Four digital video cameras recorded the matches’ images at a resolution of 640 × 480 pixels and an acquisition frequency of 30 Hz. The cameras remained fixed throughout the match at the highest points of the stadiums. After the matches, the video sequences were transferred to a computer and synchronised by identifying specific events in an overlapping region between the cameras.

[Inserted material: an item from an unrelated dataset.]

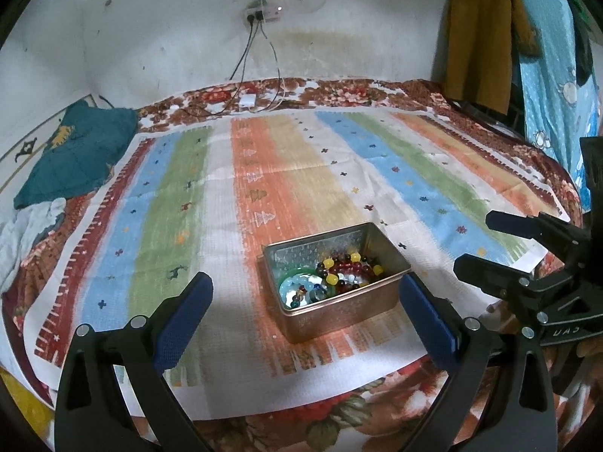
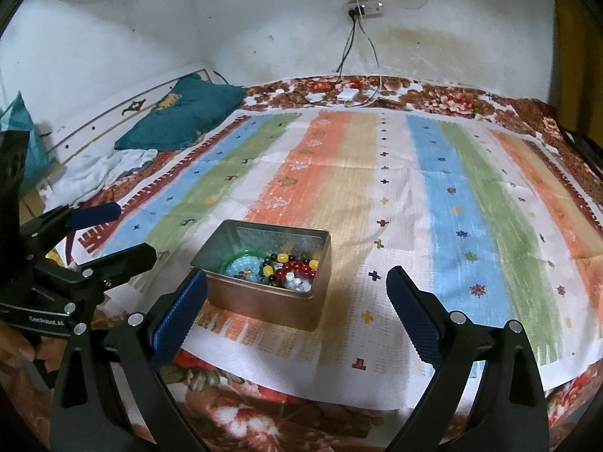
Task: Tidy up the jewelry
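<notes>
An open metal tin [image 1: 339, 314] stands on the striped mat [image 1: 264, 173] near its front edge. It holds a heap of beaded jewelry [image 1: 339, 271]: yellow, dark red, pale blue and green beads. My left gripper [image 1: 305, 286] is open and empty, its fingers either side of the tin, a little short of it. In the right wrist view the tin [image 2: 264, 301] with the jewelry [image 2: 279, 267] sits left of centre. My right gripper [image 2: 297, 282] is open and empty, its left finger close to the tin's near corner. Each gripper shows in the other's view, the right gripper [image 1: 475, 237] and the left gripper [image 2: 132, 231].
The mat lies on a floral bedspread [image 2: 414, 90] on a bed against a white wall. A teal pillow [image 1: 75, 150] and white cloth [image 2: 101, 169] lie at the far left. Charger cables [image 1: 260, 101] hang from a wall socket. Clothes [image 1: 486, 34] hang at the right.
</notes>
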Demonstrator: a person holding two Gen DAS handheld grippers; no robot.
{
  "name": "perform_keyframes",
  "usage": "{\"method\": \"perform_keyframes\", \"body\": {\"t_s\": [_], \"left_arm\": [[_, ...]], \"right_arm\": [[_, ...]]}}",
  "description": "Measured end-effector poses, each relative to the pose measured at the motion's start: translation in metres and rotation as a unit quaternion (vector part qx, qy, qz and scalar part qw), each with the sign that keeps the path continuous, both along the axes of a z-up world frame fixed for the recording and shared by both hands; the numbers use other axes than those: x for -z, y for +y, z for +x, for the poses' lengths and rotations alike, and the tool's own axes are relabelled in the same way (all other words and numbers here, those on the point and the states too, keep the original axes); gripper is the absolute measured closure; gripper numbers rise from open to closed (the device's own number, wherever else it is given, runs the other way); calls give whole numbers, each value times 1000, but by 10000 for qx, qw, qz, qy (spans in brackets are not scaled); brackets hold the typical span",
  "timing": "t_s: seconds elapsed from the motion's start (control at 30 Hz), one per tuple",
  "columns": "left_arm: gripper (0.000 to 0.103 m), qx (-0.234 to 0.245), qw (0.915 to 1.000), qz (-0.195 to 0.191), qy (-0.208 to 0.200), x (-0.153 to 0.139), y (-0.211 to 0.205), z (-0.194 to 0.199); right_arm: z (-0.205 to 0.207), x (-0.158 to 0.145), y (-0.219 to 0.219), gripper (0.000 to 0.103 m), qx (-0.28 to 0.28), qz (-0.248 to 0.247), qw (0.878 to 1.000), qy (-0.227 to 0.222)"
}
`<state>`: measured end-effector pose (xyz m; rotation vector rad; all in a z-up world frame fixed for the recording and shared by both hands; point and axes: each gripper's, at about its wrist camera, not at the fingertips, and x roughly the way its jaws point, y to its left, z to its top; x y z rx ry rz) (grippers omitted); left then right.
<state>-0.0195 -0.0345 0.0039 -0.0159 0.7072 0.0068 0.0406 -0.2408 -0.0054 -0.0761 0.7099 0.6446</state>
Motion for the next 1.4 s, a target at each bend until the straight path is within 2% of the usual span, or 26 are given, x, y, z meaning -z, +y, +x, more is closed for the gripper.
{"method": "perform_keyframes", "body": {"t_s": [1.4], "left_arm": [[6, -18, 9997, -207, 144, 2, 5, 1]], "right_arm": [[-1, 6, 7, 7, -119, -25, 9999, 90]]}}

The players’ positional data during the matches were obtained by videogrammetry (DVideo, v6.02, Campinas, Brazil, www.fef.unicamp.br/fef/laboratorios/lib) using the basic automatic procedures of segmentation, splitting blobs, and tracking18,19,20,21. The automatic tracking rate of DVideo software was 94% with the remaining processed frames solved manually by an experienced operator. The average error for determination of the player position and the distance covered was 0.3 m and 1.4%, respectively18,19,20. The maximal estimated error22 for velocity and acceleration was 1.4% and 2.8%, respectively. The reference coordinate system associated with the pitch was defined from bidimensional real-world coordinates, in meters, of 36 specific points on the pitch measured by a measuring tape before the matches. The image plane coordinates were determined through identification of the corresponding projections of these points in the image via the interface of DVideo software. The players’ bidimensional coordinates relative to the pitch’s coordinate system were obtained by the homography parameters of the image-object transformation calculated based on the direct linear transformation method23. The players’ trajectories were filtered using a third-order Butterworth low-pass with a cut-off frequency of 0.4 Hz defined by spectral and residual analyses, based on a previously proposed protocol18,24.

Data analysis

Movement models

The movement models were created based on the vectorial kinematics variables of the players obtained during three matches: the instantaneous displacement angles in relation to the longitudinal axis (θd; Eq. 1), velocities (v; Eq. 2), and accelerations (α; Eq. 3), derived from the players’ positions as a function of time.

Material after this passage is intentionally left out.